Change in logging behaviour on Ubuntu Core


#1

as a result of the discussion in this thread i have now removed rsyslog from the core snap for ubuntu-core images in the edge channel (available with the next build of the core snap that is currently running).

this will avoid duplication of services, extensive writes to solid state disks (less wear-out) and in general the waste of disk space for log files.

we are left with journald on our images which logs to a ringbuffer by default, some notes and hints:

  • if you want persistent logs across reboots, create the /var/log/journal directory, journald will start writing its log blobs to this dir then (a config option will later be added to the core snap to toggle this behaviour on/off)
  • remote logging is currently not available out of the box but there is still an open item wether we want to ship systemd-journal-remote in the image (and have configure options for it)
  • an rsyslogd snap will be created for users that perfer rsyslog

if you want to test the new logging behaviour you can switch your test device to the edge channel via:

snap refresh core --edge

to go back to stable:

snap refresh core --stable

this change will come to stable earliest in 4 weeks. in case you run into any issues with your snaps or device setup, please speak up in this timeframe.

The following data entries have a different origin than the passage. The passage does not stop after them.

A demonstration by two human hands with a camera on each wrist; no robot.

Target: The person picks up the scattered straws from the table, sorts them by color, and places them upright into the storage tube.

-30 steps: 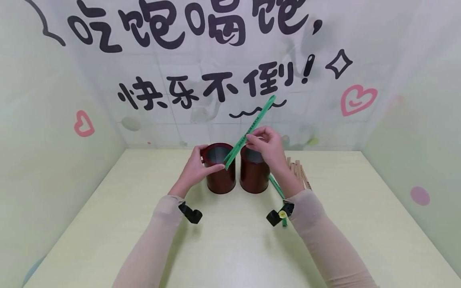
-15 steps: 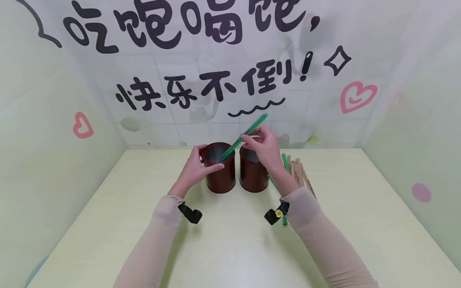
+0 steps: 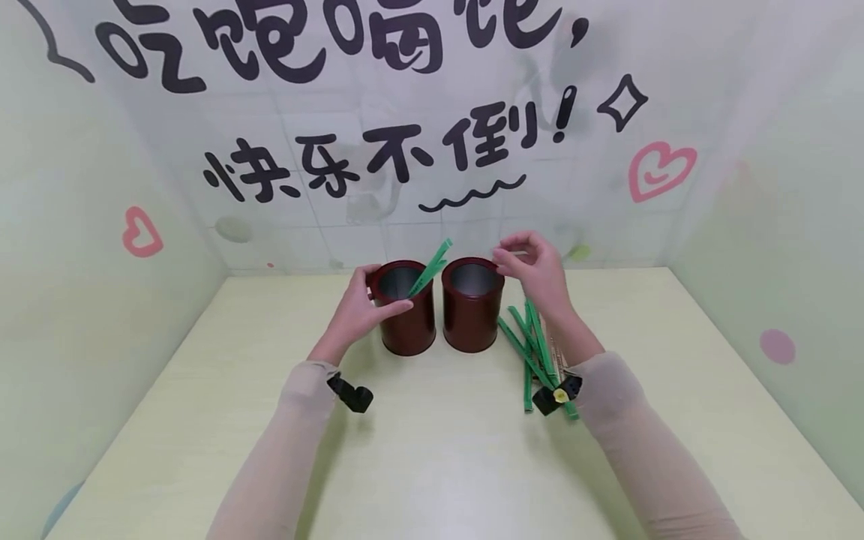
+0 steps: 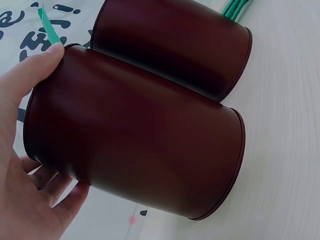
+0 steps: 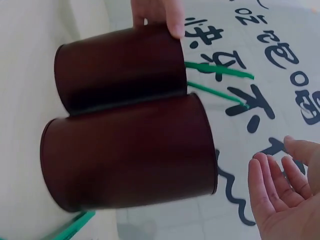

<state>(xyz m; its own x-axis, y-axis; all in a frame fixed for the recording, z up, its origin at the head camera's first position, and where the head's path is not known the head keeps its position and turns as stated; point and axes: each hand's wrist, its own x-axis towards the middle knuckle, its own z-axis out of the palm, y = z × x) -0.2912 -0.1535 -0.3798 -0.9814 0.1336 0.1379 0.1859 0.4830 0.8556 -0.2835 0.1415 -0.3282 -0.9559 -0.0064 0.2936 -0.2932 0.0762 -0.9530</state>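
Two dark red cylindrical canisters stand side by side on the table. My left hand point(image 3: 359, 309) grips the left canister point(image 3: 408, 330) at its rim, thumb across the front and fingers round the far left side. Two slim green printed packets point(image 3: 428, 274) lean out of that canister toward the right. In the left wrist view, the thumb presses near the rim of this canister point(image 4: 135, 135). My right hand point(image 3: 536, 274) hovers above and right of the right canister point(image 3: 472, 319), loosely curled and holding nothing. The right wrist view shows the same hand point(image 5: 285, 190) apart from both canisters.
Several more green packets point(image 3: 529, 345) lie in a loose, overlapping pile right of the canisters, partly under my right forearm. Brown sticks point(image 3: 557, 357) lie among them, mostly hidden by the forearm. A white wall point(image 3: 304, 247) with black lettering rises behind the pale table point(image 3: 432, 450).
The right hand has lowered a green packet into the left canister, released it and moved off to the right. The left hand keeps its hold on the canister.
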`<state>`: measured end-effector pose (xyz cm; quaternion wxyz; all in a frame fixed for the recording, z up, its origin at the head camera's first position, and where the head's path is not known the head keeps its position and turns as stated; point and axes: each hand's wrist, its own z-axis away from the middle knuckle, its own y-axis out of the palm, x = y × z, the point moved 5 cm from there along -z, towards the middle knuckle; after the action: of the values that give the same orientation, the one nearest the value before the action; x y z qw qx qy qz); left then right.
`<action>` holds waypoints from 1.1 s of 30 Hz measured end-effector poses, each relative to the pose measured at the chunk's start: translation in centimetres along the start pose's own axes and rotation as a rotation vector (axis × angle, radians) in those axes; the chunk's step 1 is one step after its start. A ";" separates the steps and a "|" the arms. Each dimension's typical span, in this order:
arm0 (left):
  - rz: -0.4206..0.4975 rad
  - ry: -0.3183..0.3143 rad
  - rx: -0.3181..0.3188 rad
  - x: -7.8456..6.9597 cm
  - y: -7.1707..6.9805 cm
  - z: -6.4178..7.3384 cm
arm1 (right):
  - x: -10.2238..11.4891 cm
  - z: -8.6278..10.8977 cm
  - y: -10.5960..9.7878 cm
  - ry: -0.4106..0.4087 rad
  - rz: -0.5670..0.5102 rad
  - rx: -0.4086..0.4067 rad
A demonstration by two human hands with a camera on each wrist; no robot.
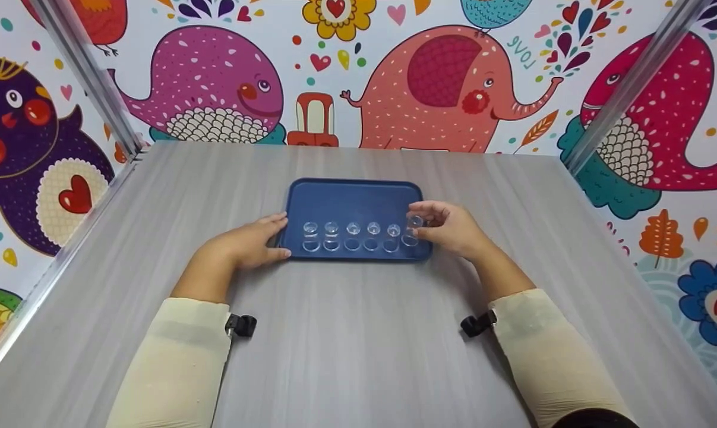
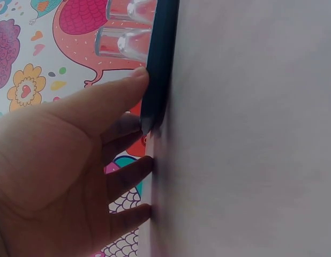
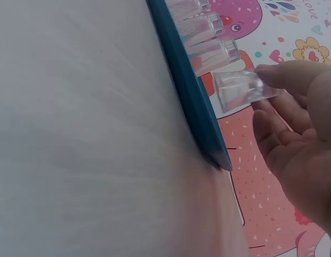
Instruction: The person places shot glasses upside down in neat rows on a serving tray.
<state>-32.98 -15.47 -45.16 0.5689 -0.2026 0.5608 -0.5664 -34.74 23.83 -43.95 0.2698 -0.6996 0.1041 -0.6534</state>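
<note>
A row of small clear cups (image 1: 353, 236) stands along the near side of a blue tray (image 1: 352, 199). At the row's right end my right hand (image 1: 450, 229) pinches one clear cup (image 3: 243, 90) by its upper, narrower end, between thumb and fingers. Its wide end faces down, and a narrow gap to the tray shows in the right wrist view. At the tray's left end my left hand (image 1: 248, 242) rests with fairly straight fingers, its thumb touching the near rim. Two cups (image 2: 125, 43) rise beyond that thumb in the left wrist view.
The tray lies on a grey wood-grain table (image 1: 346, 333). Walls with cartoon animals (image 1: 429, 89) stand behind and at both sides, with metal posts (image 1: 91, 71) at the back corners. Each sleeve carries a small black wrist camera (image 1: 241, 326).
</note>
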 end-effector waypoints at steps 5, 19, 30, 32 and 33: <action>-0.002 0.006 0.000 -0.1 0.0 0.0 | -0.2 -0.1 0.5 -0.042 0.034 0.057; 0.012 0.017 -0.002 -0.1 0.0 0.0 | -0.5 -0.5 0.9 -0.084 0.051 0.097; 0.024 0.011 -0.001 -0.1 0.0 0.1 | -0.7 -0.1 0.1 -0.056 -0.001 0.013; 0.027 0.012 -0.005 -0.2 0.0 0.1 | -0.7 0.0 -0.1 -0.038 -0.009 -0.018; 0.028 0.012 -0.008 -0.1 0.0 0.1 | -0.8 0.0 -0.3 -0.029 -0.013 -0.034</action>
<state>-32.89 -15.37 -45.10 0.5726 -0.1937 0.5691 -0.5574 -34.89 24.43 -44.46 0.2551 -0.7143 0.1067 -0.6429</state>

Bug running mir-kiosk-apps
Out-of-disk-space protection
#2

There are additional tasks surrounding documentation updates, especially regarding persistent and debugging.

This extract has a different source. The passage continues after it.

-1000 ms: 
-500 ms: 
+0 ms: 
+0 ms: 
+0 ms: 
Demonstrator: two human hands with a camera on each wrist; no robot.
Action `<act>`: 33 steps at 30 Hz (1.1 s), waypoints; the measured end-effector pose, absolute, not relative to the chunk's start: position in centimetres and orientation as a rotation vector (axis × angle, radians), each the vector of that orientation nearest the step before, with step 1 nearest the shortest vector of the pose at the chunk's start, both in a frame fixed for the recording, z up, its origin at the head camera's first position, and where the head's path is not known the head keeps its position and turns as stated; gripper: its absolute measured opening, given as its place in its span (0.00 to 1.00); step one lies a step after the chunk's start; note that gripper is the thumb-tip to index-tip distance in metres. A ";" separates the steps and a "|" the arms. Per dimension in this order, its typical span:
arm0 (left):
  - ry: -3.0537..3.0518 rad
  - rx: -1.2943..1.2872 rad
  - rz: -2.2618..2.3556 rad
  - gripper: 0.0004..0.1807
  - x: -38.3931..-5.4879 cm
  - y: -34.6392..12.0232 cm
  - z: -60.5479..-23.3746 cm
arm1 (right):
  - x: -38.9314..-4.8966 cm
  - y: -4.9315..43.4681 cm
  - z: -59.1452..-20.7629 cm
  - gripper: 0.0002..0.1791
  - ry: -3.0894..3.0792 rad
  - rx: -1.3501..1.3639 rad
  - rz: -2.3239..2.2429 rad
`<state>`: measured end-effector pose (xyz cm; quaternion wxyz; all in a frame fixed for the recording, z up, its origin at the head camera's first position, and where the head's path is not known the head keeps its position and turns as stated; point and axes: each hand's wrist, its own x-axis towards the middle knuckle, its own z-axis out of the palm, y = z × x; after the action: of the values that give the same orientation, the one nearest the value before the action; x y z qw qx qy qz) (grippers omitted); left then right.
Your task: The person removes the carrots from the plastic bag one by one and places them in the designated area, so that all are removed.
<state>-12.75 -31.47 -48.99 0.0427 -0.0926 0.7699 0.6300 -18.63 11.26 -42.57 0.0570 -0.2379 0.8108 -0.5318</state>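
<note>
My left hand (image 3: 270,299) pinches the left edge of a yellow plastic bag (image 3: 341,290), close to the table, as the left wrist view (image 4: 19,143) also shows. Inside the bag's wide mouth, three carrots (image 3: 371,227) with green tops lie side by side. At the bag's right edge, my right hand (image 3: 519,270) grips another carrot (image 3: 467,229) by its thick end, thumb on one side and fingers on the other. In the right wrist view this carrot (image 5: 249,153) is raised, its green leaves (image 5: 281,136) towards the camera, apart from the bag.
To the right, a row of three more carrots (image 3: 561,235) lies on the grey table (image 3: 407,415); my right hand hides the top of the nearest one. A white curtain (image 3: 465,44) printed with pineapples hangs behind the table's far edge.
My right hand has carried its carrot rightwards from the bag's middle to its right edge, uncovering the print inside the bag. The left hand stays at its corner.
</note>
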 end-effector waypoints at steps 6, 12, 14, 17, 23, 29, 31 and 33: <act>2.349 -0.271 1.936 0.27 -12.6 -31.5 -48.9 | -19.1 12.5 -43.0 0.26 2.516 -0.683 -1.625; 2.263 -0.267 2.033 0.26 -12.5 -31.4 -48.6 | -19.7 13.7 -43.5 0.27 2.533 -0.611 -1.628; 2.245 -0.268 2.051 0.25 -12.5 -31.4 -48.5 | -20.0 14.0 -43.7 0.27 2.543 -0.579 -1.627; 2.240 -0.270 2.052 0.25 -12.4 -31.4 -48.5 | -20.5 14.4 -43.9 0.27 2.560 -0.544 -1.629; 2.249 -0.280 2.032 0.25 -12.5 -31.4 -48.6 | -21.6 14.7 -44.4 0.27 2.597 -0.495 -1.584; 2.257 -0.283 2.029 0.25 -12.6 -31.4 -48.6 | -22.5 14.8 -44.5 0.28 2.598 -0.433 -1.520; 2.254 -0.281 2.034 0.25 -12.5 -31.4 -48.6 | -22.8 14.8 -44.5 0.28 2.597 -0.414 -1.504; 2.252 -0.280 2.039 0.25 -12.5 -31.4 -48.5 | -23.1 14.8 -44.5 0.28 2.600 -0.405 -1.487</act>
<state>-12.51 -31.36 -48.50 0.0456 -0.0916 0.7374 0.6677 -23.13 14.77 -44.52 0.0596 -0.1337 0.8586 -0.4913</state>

I maintain that removing rsyslog from the image before the snap is available will break certain environments where they have setup remote logging or need/want to use snappy-debug. Is there a timeframe for when the rsyslog snap will be available? Is there a commitment to making it available before core-without-rsyslog is promoted to stable?


#3

Repeating the comment made in the original thread, the fact we won’t be shipping logs into the same location won’t break any software. They will stop observing new logs on disk, which is the obvious and intended consequence of disabling or removing such a service. We should of course publicly inform people that this is being done and why (two threads on that already, and should be in the release notes), but I see that change as a very positive one considering it will prevent wearing solid state devices out, and will also prevent unattended systems from crashing due to disks full of logs. That Ubuntu thread that reached an agreement on doing this exact change also seems to back this as a good choice. The original thread also notes that there are almost no users of this interface, which is an excellent data point.

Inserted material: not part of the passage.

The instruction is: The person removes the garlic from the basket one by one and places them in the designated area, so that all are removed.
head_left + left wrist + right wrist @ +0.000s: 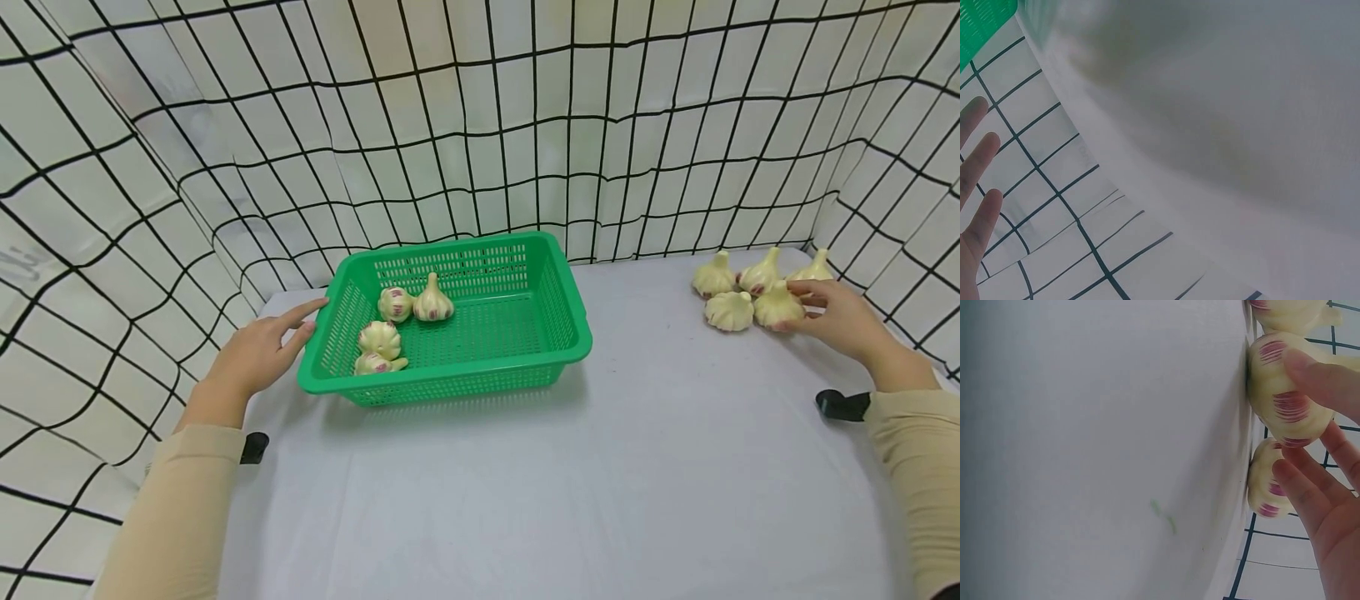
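Observation:
A green plastic basket (450,375) stands on the white-covered table with several garlic bulbs (432,302) in its left half. My left hand (255,354) is at the basket's left end, its extended fingers touching the rim; the left wrist view catches only some straight fingers (979,162). At the far right, more garlic bulbs sit in a cluster, and my right hand (843,325) pinches the front one (777,307) between thumb and fingers. Seen from the right wrist, the thumb lies on that purple-streaked bulb (1291,409), and another bulb (1266,481) is behind the fingertips.
White walls with a black grid net (517,142) enclose the table at the back and both sides. The net's right corner is close behind the garlic cluster. White tabletop (637,375) lies between the basket and the cluster.

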Demonstrator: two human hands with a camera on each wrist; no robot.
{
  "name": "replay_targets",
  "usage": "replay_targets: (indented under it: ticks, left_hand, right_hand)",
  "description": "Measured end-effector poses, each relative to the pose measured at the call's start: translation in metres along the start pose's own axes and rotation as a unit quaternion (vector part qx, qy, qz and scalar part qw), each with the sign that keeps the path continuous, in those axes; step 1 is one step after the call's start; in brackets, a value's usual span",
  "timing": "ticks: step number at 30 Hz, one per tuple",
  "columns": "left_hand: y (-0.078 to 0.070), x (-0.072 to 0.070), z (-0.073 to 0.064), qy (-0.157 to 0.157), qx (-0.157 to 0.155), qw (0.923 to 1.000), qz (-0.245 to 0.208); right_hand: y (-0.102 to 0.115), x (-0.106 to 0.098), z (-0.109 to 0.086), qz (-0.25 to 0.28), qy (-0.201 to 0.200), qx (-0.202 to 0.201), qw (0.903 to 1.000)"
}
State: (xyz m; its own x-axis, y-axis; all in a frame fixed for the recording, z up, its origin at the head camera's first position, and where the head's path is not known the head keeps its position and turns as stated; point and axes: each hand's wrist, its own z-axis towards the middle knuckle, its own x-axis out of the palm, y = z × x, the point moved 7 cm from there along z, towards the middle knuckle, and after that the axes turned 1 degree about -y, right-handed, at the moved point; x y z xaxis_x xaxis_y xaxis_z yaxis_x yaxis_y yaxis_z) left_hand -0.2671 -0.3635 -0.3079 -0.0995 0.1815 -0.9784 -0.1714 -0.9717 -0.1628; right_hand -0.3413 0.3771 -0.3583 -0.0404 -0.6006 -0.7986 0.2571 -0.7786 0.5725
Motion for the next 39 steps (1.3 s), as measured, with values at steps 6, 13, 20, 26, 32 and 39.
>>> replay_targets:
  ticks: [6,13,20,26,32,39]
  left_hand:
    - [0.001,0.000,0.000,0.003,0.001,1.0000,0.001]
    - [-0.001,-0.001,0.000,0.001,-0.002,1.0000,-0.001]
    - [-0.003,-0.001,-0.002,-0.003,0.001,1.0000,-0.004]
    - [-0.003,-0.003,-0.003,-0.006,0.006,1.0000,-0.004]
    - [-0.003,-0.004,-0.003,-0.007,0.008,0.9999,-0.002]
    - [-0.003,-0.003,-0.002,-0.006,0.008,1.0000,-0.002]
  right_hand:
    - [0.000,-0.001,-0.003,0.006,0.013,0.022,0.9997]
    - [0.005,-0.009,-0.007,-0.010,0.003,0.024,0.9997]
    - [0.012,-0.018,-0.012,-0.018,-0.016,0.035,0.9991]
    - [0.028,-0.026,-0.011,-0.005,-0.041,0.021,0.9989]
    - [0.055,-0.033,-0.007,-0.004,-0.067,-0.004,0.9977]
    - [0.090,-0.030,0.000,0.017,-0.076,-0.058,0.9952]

So, my vote for us to move on and remove rsyslog from core altogether, and then start working on a syslog snap, preferably together with someone that in fact depends on this feature instead of someone that would just develop it on a theoretical basis.


#4

@niemeyer - perhaps I wasn’t clear, but you misunderstood (part of and the spirit of) what I was asking. I wasn’t trying to rehash the other thread…

First, I wanted to point out that there is documentation work for anything referencing /var/log/syslog that needs to be captured since it wasn’t part of the list in this topic.

In terms of breaking snaps, the fact that there is no logging doesn’t break snappy-debug in terms of crashing, but it means that in its current form it is immediately unusable. This isn’t hard to fix in that snap and snappy-debug breaking shouldn’t block the removal of rsyslog, but knowing when the new snap will be available will help prioritize the work to fix snappy-debug.

What I was most concerned about was not snaps breaking, but environments breaking for deployed devices where the admin has configured remote logging (something important for certain classes of monitoring). The new core snap will immediately stop remotely logging, and sites that rely upon this will be disrupted. Series 16 is stable and removing rsyslog, whatever positive attributes that brings, means that functionality is being removed that people may be depending on, and we don’t have any metrics that I am aware of on deployments that rely on remote logging. The decision was taken to remove rsyslog so IMO having the syslog snap available at the time the core snap is promoted at least allows sites to transition to the snap instead of having to wait an undetermined amount of time before a remote logging option is available again (note, as mentioned in the other topic, journald’s remote logging functionality is not a replacement for rsyslog or the upcoming syslog snap because it doesn’t talk traditional syslog on port 514/udp. In other words, using core config for journald remote logging won’t necessarily be enough for these sites).


#5

This seems a fairly large change for an LTS release. Was there any discussion about making this configurable, and default to the current behavior? When systems in the field get this update, it sounds like syslog just stops working, correct? And then customers would need to install the to-be-created syslog snap manually if they want the old behavior back?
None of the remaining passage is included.